La dernière pièce du puzzle s'est mise en place à la fin des années 1990. Bien que les preuves de la matière noire soient solides, la densité totale de l'univers restait un mystère. Les mesures du fond diffus cosmologique, la lueur résiduelle du Big Bang, et la distribution des galaxies suggéraient que l'univers était plat, ce qui signifie que sa densité totale correspondait à une valeur critique. Cependant, la matière dont nous pouvions rendre compte, incluant à la fois les atomes normaux et la matière noire proposée, ne représentait qu'environ trente pour cent de cette valeur critique. Pendant longtemps, cela fut un problème majeur. Puis, en 1998, des astronomes étudiant des étoiles lointaines en explosion ont découvert que l'expansion de l'univers ne ralentit pas comme prévu, mais qu'elle s'accélère en réalité. Cette accélération impliquait l'existence d'une force répulsive mystérieuse, désormais appelée énergie noire, qui constitue les soixante-dix pour cent restants de l'univers.

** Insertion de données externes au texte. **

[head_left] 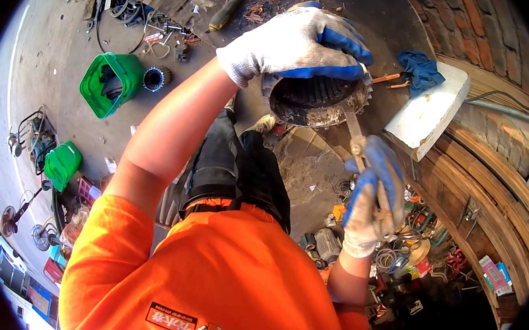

En l'an 2000, un tableau complet était apparu. L'univers est composé d'environ cinq pour cent de matière normale, vingt-cinq pour cent de matière noire froide et soixante-dix pour cent d'énergie noire. Ce modèle, connu sous le nom de Lambda-CDM, est devenu le nouveau standard. Il explique avec succès la formation des galaxies, le fond diffus cosmologique et l'expansion accélérée de l'univers. Le voyage de 1980 à 2000 a transformé la cosmologie, passant d'un domaine où les mesures étaient souvent incertaines par des facteurs de deux, à une science de précision où les propriétés de l'univers sont connues à quelques pour cent près. Le travail de cette ère a établi que l'univers n'est pas seulement une collection d'étoiles, mais une structure complexe maintenue et pilotée par des forces et des particules invisibles que nous commençons à peine à comprendre. Aujourd'hui, la recherche se poursuit pour identifier la nature spécifique de ces particules sombres, mais le cadre qu'elles ont aidé à construire demeure le fondement de notre compréhension moderne du cosmos.